From: Kevin Wolf <kwolf@redhat.com>
To: Eric Blake <eblake@redhat.com>
Cc: qemu-block@nongnu.org, stefanha@redhat.com, eesposit@redhat.com,
pbonzini@redhat.com, vsementsov@yandex-team.ru,
qemu-devel@nongnu.org
Subject: Re: [PATCH 16/24] block: Mark bdrv_replace_node() GRAPH_WRLOCK
Date: Fri, 3 Nov 2023 11:32:39 +0100 [thread overview]
Message-ID: <ZUTMRxsxLbw4OePX@redhat.com> (raw)
In-Reply-To: <3dndhoo6fq2pes3dldplykyg7svuwyfntix5txvotr3zpklnly@gf6yi37ijtmm>
Am 27.10.2023 um 23:33 hat Eric Blake geschrieben:
> On Fri, Oct 27, 2023 at 05:53:25PM +0200, Kevin Wolf wrote:
> > Instead of taking the writer lock internally, require callers to already
> > hold it when calling bdrv_replace_node().
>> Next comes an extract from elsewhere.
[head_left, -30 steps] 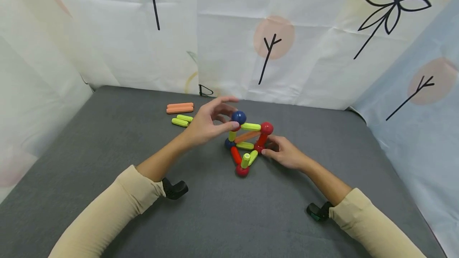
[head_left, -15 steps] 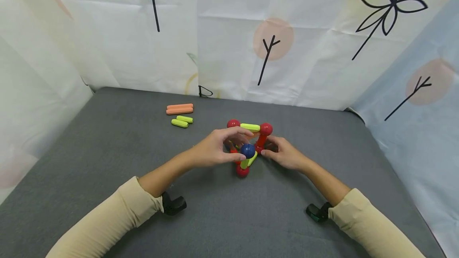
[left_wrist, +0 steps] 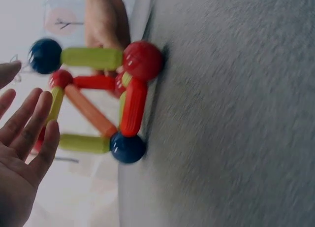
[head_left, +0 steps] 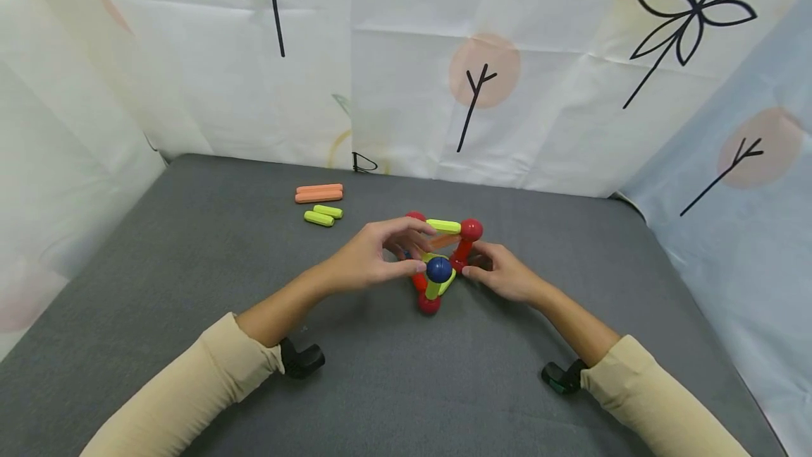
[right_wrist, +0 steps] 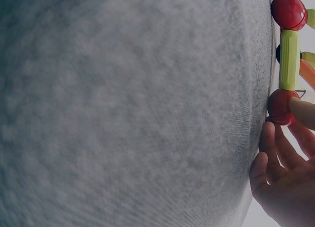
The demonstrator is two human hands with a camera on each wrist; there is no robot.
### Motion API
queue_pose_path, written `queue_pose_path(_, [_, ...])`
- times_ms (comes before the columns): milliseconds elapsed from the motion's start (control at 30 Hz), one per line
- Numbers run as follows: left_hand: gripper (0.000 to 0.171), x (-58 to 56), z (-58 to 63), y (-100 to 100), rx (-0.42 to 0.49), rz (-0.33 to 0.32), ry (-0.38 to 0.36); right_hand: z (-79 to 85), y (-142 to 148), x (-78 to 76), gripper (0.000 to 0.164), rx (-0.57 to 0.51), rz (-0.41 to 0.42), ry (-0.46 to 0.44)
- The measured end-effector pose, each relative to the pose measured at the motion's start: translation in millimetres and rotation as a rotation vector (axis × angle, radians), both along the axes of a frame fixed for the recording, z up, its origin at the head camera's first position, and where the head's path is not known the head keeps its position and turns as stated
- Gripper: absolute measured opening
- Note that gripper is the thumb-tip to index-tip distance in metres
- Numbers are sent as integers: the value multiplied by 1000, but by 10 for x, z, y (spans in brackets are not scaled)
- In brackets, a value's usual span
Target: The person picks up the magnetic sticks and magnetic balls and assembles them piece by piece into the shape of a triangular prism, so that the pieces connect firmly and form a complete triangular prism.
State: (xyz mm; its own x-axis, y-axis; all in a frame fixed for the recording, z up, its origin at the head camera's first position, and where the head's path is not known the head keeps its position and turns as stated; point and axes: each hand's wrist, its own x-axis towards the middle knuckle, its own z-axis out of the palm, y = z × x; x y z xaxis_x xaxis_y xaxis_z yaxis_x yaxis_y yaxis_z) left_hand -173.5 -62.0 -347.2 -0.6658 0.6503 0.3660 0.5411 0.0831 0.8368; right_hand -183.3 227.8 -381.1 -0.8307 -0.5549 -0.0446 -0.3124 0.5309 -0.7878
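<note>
A frame of plastic rods and balls stands on the grey table. At its front, a blue ball (head_left: 439, 270) caps an upright lime rod (left_wrist: 92, 58), which rises from a red ball (head_left: 428, 303). My left hand (head_left: 374, 256) is just left of the blue ball, fingers spread and holding nothing; the left wrist view shows a gap between them. At the frame's right bottom corner my right hand (head_left: 504, 273) pinches a red ball (right_wrist: 282, 106), thumb on its near side. An orange rod (left_wrist: 91, 110) runs diagonally across one side.
Behind my left hand lie two orange rods (head_left: 318, 193) and two lime rods (head_left: 323, 214) on the table (head_left: 393, 386). A white printed cloth (head_left: 406, 90) hangs along the table's back edge and sides.
My left hand has brought the blue ball from the back left corner forward onto the front upright rod, let go and drawn back slightly left. The right hand has kept its place.
</note>
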Motion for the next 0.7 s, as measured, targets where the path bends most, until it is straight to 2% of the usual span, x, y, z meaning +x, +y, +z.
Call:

Its callers may already want
> > to hold the graph lock and so wouldn't be able to call functions that
> > take it internally.
> >
> > Signed-off-by: Kevin Wolf <kwolf@redhat.com>
> > ---
> > include/block/block-global-state.h | 6 ++++--
> > block.c | 26 +++++++-------------------
> > block/commit.c | 13 +++++++++++--
> > block/mirror.c | 26 ++++++++++++++++----------
> > blockdev.c | 5 +++++
> > tests/unit/test-bdrv-drain.c | 6 ++++++
> > tests/unit/test-bdrv-graph-mod.c | 13 +++++++++++--
> > 7 files changed, 60 insertions(+), 35 deletions(-)
> >
> > +++ b/block.c
> > @@ -5484,25 +5484,7 @@ out:
> > int bdrv_replace_node(BlockDriverState *from, BlockDriverState *to,
> > Error **errp)
> > {
> > - int ret;
> > -
> > - GLOBAL_STATE_CODE();
> > -
> > - /* Make sure that @from doesn't go away until we have successfully attached
> > - * all of its parents to @to. */
>
> Useful comment that you just moved here in the previous patch...
>
> > - bdrv_ref(from);
> > - bdrv_drained_begin(from);
> > - bdrv_drained_begin(to);
> > - bdrv_graph_wrlock(to);
> > -
> > - ret = bdrv_replace_node_common(from, to, true, false, errp);
> > -
> > - bdrv_graph_wrunlock();
> > - bdrv_drained_end(to);
> > - bdrv_drained_end(from);
> > - bdrv_unref(from);
> > -
> > - return ret;
> > + return bdrv_replace_node_common(from, to, true, false, errp);
> > }
> >
> > int bdrv_drop_filter(BlockDriverState *bs, Error **errp)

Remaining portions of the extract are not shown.